Statistics do not come intuitively to humans; they always try to find simple ways to describe complex things. Given a complex dataset, they may feel tempted to use simple summary statistics like the mean, median, or standard deviation to describe it. However, these numbers are not a replacement for visualizing the distribution.
To illustrate this fact, researchers have generated many datasets that are very different visually, but share the same summary statistics. In this talk, I will discuss Data Morph, an open source package that builds on previous research using simulated annealing to perturb an arbitrary input dataset into a variety of shapes, while preserving the mean, standard deviation, and correlation to multiple decimal points. I will showcase how it works, discuss the challenges faced during development, and explore the limitations of this approach.
Ciência e Análise de Dados, Computação Científica, Programação Criativa
Quais conhecimentos prévios são necessários para que seja possível acompanhar bem a sua atividade? –Attendees should understand what the mean, standard deviation, variance, and correlation are at a high level (no equations necessary). Attendees should also know what class inheritance is at a high-level and be able to follow along with code that instantiates an instance of a class and calls methods on it (a few lines of code at a time).

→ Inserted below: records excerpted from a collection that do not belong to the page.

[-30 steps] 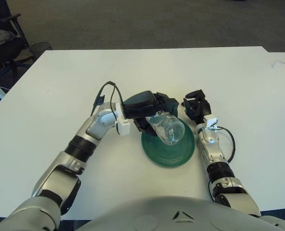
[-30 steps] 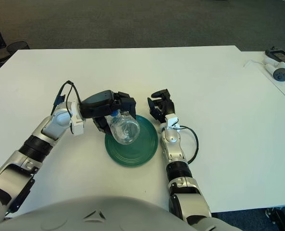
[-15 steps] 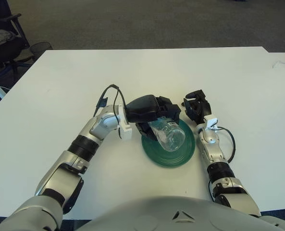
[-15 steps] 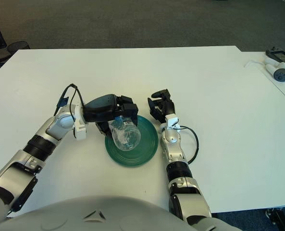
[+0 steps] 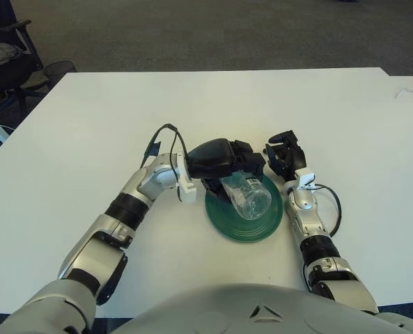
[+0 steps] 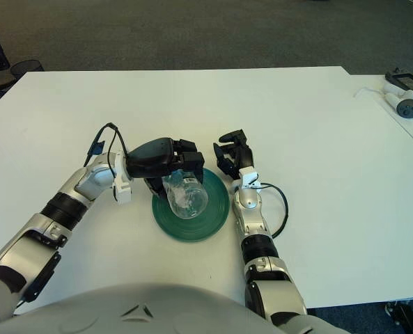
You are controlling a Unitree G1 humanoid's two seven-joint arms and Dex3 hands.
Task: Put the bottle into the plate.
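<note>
1. a white table [image 5: 88, 118] fills most of the frame, with dark carpet along the top edge.
2. the left hand [image 5: 223, 161] sits just left of centre, its arm coming up from the lower left; its dark fingers [image 5: 253, 165] are curled around the upper end of the bottle, which it holds.
3. the right hand [image 5: 284, 153] shows right of centre, just beside the plate's upper right edge; its fingers are loosely bent and hold nothing, and i cannot tell whether it touches the table.
4. a dark green plate [image 5: 223, 221] lies flat on the table at the centre of the frame, a little below the middle.
5. the clear plastic bottle [image 5: 248, 197] is tilted over the plate's upper half, its wide base towards the camera; its lower edge seems to be down on the plate, though contact is hard to confirm from above.
6. at the far right of the right eye view, a small grey device [image 6: 407, 106] with a white cable lies on a neighbouring surface.
</note>
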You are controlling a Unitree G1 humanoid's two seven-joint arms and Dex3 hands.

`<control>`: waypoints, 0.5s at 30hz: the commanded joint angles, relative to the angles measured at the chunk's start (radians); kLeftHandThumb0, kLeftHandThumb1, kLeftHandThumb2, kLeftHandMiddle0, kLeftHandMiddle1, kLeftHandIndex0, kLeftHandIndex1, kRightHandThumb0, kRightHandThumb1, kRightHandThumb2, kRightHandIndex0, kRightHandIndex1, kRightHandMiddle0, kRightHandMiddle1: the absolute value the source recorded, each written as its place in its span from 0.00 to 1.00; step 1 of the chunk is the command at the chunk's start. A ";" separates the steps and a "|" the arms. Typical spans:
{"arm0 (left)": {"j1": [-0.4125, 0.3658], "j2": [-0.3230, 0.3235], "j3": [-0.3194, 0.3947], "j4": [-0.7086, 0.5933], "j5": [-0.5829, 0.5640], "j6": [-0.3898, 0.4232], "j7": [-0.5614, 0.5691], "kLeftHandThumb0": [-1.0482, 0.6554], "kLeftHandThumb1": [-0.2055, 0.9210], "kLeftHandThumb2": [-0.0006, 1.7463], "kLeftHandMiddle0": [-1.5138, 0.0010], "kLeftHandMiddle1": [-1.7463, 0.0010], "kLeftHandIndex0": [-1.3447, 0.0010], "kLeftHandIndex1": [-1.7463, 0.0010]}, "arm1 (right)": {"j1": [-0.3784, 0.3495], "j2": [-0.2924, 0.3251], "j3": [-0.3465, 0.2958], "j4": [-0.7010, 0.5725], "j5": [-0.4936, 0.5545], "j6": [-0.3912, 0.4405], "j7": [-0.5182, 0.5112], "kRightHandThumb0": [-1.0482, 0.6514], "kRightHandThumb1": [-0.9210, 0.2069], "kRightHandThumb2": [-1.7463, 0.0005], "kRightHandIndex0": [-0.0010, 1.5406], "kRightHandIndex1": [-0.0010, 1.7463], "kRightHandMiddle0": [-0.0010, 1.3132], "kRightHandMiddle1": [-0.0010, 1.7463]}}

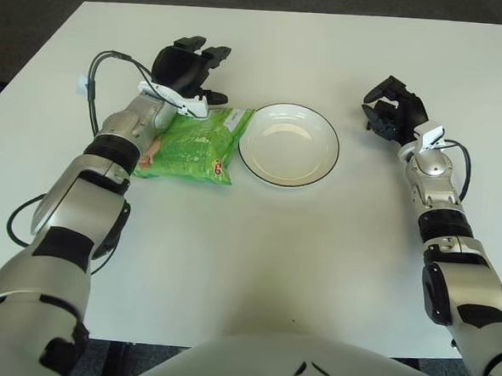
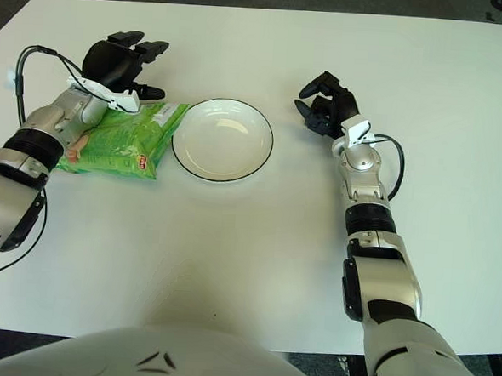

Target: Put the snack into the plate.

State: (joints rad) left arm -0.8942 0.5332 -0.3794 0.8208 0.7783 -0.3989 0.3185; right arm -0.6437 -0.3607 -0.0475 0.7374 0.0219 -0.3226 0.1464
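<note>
My left hand [image 1: 188,67] is hovering at the far end of the snack bag [image 1: 194,144], its fingers spread loosely and grasping nothing, with my left forearm crossing over the bag's left edge. The green snack bag is lying flat on the white table [image 1: 255,265], just beside the left rim of the plate [image 1: 289,144]; from here I cannot tell whether the two are touching. The plate is sitting near the middle of the table, white with a thin dark rim, and it is holding nothing. Further right, well apart from the plate, my right hand [image 1: 394,106] is showing over the table with its fingers curling loosely inward, grasping nothing. A black cable [image 1: 105,72] is looping beside my left wrist.
</note>
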 commanded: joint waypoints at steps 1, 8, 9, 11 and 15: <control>0.078 0.055 0.046 -0.183 -0.071 0.056 -0.164 0.06 1.00 0.26 0.78 1.00 0.73 1.00 | 0.046 0.012 0.003 0.058 -0.016 0.060 0.009 0.40 0.04 0.75 0.49 0.93 0.29 0.91; 0.113 0.082 0.124 -0.307 -0.154 0.078 -0.258 0.05 1.00 0.25 0.81 1.00 0.76 1.00 | 0.023 0.010 0.007 0.150 -0.034 0.052 -0.006 0.40 0.06 0.72 0.49 0.95 0.28 0.92; 0.113 0.078 0.138 -0.301 -0.164 0.065 -0.235 0.05 1.00 0.25 0.81 1.00 0.75 1.00 | 0.018 0.009 0.007 0.165 -0.036 0.050 -0.008 0.40 0.06 0.72 0.49 0.95 0.28 0.93; 0.110 0.061 0.167 -0.280 -0.170 0.041 -0.147 0.05 1.00 0.25 0.81 1.00 0.74 0.99 | 0.008 0.007 0.010 0.193 -0.040 0.050 -0.012 0.40 0.06 0.71 0.49 0.95 0.28 0.93; 0.105 0.033 0.200 -0.262 -0.147 0.038 -0.001 0.06 1.00 0.25 0.79 0.99 0.69 0.97 | 0.003 0.008 0.012 0.215 -0.039 0.055 -0.014 0.40 0.07 0.70 0.48 0.95 0.28 0.93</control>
State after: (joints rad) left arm -0.7912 0.5813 -0.2068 0.5460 0.6276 -0.3581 0.2319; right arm -0.7133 -0.3627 -0.0537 0.8755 0.0208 -0.3237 0.1268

O que as pessoas que participarem podem esperar aprender na sua atividade? –Relying solely on simple summary statistics like the mean, median, or standard deviation is not enough to describe complex data. Come and see why this is the case and learn what it takes to translate research into an open-source library.
Stefanie Molin is a software engineer at Bloomberg in New York City. She is also a core developer of numpydoc and the author of “Hands-On Data Analysis with Pandas".